What you are asked to do >> Each line below should be repeated exactly, but no picture should be carried over.

Stored data >>
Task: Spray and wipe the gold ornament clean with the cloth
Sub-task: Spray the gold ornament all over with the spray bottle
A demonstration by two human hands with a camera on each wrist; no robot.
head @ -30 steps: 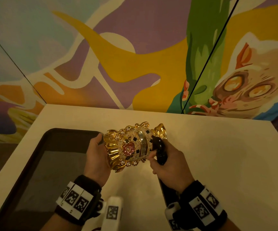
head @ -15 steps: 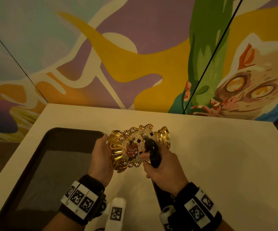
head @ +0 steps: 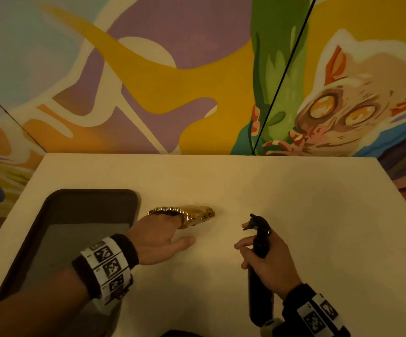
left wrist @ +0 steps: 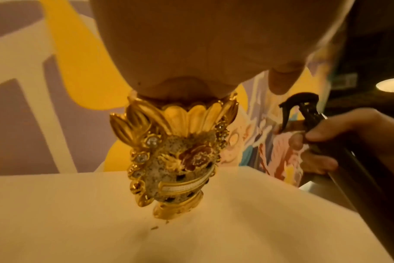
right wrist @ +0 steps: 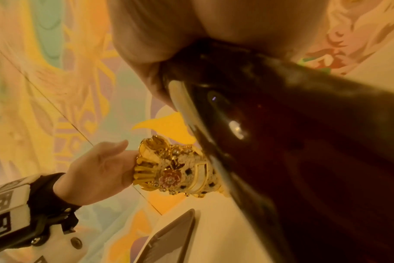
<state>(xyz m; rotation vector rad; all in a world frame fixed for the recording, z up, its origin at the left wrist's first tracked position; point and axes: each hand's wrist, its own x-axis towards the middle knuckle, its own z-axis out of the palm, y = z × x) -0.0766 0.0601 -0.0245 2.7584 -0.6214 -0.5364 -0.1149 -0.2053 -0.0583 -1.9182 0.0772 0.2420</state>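
The left hand (head: 159,235), lower centre of the head view, grips the jewelled gold ornament (head: 197,215), thumb spread. The right hand (head: 268,260), lower right, wraps the dark brown spray bottle (head: 260,239).

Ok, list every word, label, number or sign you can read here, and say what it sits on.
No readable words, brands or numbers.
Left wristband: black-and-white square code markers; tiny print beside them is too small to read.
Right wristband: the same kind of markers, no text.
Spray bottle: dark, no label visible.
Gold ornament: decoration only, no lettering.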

Answer section >>
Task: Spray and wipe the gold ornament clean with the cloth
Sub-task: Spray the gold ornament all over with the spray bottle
A demonstration by two human hands with a camera on each wrist; no robot.
head @ -30 steps: 
head @ -15 steps: 
head @ +0 steps: 
left wrist @ +0 steps: 
right wrist @ +0 steps: 
<state>(xyz m; rotation vector rad; all in a world frame fixed for the recording, z up, its origin at the left wrist's first tracked position; point and axes: each hand's wrist, its own x-axis towards the middle knuckle, its own z-axis out of the palm, y = z × x) -0.0766 0.0601 -0.0245 2.7584 -0.6214 -0.5364 -0.1149 -0.2053 -0.0583 -1.9182 0.0772 0.2420</state>
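The left hand (head: 159,235), lower centre of the head view, grips the jewelled gold ornament (head: 197,215), thumb spread. The right hand (head: 268,260), lower right, wraps the dark brown spray bottle (head: 260,239).

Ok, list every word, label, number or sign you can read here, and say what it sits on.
No readable words, brands or numbers.
Left wristband: black-and-white square code markers; tiny print beside them is too small to read.
Right wristband: the same kind of markers, no text.
Spray bottle: dark, no label visible.
Gold ornament: decoration only, no lettering.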

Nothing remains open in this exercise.